Grozier, Edwin Atkins
Occupation : editor
Born : San Francisco, Sept. 12, 1859
Died : May 9, 1924
Son of Joshua Freeman and Mary Louise (Given) Grozier
Education : student of Brown University, 1878-1879; Ph.B., (Bachelor of Philosophy), Boston University, 1881
Married : Alice G. Goodell, of Salem, Mass., Nov. 26, 1885
Reporter for Boston Globe, Boston Herald, 1881-1883; private secretary to governor of Mass., 1884-1885; to Joseph Pulitzer of New York World, 1885-1886; city editor of New York World, 1887; editor Evening World, 1889, Sunday World, 1889-1891, publisher and chief proprietor Boston Post since 1891.
Home : 168 Brattle Street, Cambridge, Mass.
Office : The Post, Boston
-- Who's Who in America, Vol. 13, 1924-1925, Edited by Albert Nelson Marquis, Printed by A. N Marquis & Company in Chicago, IL, Page 1394 (Necrology Page 164 : Deaths Reported During Course of Printing Who's Who in America)

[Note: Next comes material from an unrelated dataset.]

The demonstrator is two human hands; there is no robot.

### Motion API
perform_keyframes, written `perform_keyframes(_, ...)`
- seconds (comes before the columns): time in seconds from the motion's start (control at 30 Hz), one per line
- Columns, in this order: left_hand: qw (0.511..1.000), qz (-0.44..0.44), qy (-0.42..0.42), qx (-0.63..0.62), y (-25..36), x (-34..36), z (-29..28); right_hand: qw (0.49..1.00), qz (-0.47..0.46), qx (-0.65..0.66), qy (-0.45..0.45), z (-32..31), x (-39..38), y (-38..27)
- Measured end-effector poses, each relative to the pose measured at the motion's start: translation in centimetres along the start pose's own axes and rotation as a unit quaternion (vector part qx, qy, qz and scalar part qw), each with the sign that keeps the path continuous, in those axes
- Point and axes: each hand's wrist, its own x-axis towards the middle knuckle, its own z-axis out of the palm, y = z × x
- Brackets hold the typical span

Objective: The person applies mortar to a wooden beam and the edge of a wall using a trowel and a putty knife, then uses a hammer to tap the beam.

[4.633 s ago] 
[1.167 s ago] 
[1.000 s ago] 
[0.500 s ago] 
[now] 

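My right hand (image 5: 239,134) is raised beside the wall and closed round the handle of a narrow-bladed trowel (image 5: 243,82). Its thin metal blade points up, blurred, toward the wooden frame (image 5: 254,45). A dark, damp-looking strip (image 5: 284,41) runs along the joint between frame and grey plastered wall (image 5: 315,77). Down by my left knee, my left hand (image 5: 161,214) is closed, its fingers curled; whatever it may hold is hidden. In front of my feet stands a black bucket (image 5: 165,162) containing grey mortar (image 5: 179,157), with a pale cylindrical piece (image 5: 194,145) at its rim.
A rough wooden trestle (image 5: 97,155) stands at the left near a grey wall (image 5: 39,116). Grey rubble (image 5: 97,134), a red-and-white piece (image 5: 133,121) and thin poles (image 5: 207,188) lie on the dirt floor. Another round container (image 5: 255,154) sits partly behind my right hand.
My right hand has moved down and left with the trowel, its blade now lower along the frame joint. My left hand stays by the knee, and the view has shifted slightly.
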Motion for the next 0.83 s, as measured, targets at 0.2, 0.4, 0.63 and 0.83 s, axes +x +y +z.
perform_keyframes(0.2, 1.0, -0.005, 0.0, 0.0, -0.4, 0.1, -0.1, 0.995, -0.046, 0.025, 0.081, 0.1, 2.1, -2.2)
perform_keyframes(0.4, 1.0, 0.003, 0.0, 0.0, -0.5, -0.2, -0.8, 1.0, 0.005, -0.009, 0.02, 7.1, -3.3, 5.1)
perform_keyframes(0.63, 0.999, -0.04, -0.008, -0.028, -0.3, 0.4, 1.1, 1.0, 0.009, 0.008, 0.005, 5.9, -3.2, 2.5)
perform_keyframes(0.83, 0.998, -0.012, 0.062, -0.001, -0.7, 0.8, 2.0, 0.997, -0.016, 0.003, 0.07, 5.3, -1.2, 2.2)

May 19, 1924--Died. Edwin Atkins Grozier, 64, editor and publisher of The Boston Post; at Cambridge.
additional information courtesy of Garver Graver.
excerpt from wikipedia
Edwin Atkins Grozier was a progressive journalist who owned the Boston Post from 1891 until his death.

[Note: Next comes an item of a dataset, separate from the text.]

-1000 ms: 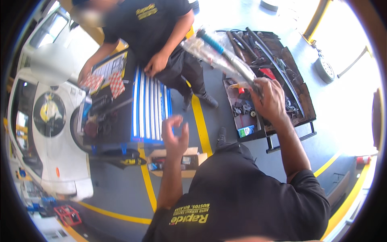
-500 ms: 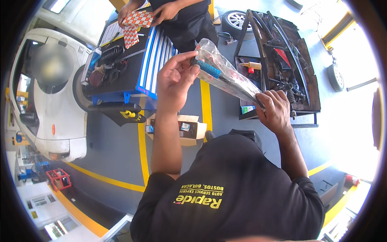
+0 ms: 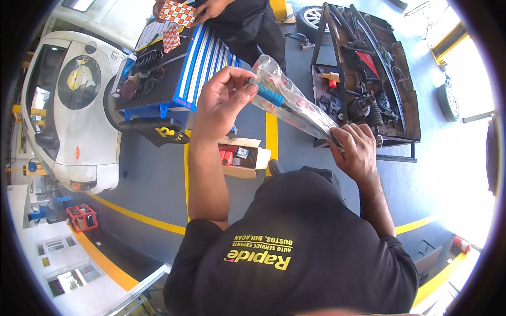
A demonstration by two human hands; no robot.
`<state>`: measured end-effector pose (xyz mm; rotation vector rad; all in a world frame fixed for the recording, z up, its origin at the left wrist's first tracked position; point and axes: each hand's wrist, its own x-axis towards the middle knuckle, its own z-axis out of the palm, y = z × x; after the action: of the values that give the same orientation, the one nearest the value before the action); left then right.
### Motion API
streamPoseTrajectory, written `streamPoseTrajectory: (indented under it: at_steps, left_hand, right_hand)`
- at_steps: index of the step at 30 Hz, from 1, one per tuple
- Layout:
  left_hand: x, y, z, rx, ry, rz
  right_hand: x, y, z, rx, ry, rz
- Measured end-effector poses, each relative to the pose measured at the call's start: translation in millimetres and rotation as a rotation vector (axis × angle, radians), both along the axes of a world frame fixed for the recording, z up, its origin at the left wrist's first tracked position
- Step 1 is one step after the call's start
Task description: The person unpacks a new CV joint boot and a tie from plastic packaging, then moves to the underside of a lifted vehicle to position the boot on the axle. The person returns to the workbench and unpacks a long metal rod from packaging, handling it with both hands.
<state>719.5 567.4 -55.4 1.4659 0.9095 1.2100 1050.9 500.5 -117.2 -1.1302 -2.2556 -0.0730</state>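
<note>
A long dark rod-like part with a blue textured section (image 3: 269,95) lies in a clear, crinkled plastic bag (image 3: 292,105), slanting across the middle of the view. My left hand (image 3: 224,100) pinches its upper left end, just beside the blue section, with thumb and fingers. My right hand (image 3: 354,152) is closed around the lower right end of the bag and the part. Past them, a co-worker's hands (image 3: 206,9) hold a red-and-white checked box (image 3: 177,13).
A blue tool cabinet (image 3: 192,73) with black coiled parts stands front-left, a metal cart (image 3: 410,100) of tools and parts front-right. A cardboard box (image 3: 247,171) sits on the floor by my foot. A white car (image 3: 92,152) is at left; loose wheels (image 3: 448,100) lie right and behind.
My left hand has risen and closed on the bagged part's upper end. The part is lower and more level in my right hand. The co-worker has picked up the checked box.
</note>
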Motion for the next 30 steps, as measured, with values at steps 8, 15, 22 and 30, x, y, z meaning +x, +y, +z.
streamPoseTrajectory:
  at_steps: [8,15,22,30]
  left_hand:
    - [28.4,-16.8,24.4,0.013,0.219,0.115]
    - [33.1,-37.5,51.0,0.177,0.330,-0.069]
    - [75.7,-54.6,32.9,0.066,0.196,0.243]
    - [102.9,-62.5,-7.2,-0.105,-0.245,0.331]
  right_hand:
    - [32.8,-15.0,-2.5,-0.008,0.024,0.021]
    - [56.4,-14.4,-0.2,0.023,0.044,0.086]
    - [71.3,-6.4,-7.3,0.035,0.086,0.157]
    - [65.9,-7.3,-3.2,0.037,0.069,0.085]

He is reported to have assigned every reporter on the staff to cover the 1911 murder of Avis Linnell by Clarence Richeson. The Boston Post created a media sensation that ran daily for months until the execution of Richeson.

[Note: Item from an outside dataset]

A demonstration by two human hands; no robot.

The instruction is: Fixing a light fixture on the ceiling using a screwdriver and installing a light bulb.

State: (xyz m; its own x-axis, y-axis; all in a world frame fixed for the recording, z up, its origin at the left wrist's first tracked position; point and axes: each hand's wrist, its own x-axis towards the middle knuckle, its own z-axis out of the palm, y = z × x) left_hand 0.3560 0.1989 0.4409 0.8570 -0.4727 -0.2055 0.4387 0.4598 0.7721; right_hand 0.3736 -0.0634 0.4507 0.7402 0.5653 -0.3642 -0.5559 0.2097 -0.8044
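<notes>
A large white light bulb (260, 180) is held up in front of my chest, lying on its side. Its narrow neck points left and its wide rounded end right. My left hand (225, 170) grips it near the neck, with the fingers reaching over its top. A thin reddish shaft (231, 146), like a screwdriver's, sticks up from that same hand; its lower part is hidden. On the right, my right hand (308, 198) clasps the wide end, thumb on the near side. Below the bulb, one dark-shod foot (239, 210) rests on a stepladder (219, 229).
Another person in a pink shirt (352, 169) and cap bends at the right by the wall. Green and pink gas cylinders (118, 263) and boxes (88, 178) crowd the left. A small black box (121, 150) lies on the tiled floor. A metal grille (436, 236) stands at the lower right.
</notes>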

Grozier's father was a ship captain, and he had been born aboard his father's ship. Grozier knew at a young age that he would not be following his father into the shipping business. Instead he wanted to be a writer.
He earned a degree from Boston University, and began writing for several Boston newspapers. In the 1880s, he moved to New York and went to work for world-famous publisher Joseph Pulitzer. There he became Pulitzer's right-hand man, working as an editor for various incarnations of Pulitzer's pride and joy, the New York World. In 1885 he decided to break out on his own by buying a broken-down newspaper, the Boston Post.
Within a few short years, Grozier built the Boston Post from a measly 20,000 circulation into one of the largest newspapers in New England with circulation in the hundreds of thousands.
In 1911, the story that got Grozier's attention was Avis Linnell. After learning of the Y.W.C.A. matron's odd phone conversation with the Rev. Richeson, Grozier assigned every available reporter to the story. It was the Post that called for police to investigate Avis Linell's suicide. It was the Post that found the druggist in Newton who had sold Clarence Richeson the cyanide. It was the Post that called for the Rev. Richeson's arrest, which occurred 10 days after Avis's death.
The Post with its blaring, front-page headlines, worked all of New England into a fever pitch. The Rev. Richeson never stood a chance. After spending several months in jail and failing in a suicide attempt (he had tried to castrate himself with the sharp edge of a tin can lid), Richeson changed his plea to guilty and confessed. His lawyers had convinced him that if he went to trial and the jury went against him, he would get the electric chair for sure.
What Richeson's lawyers had not counted upon was the power of the press. The Post demanded justice for Avis Linnell's murder. The judge sentenced the Rev. Richeson to die.
The minister then tried to recant his confession. He kept trying, right until May 21, 1912 when he was strapped to the electric chair and executed.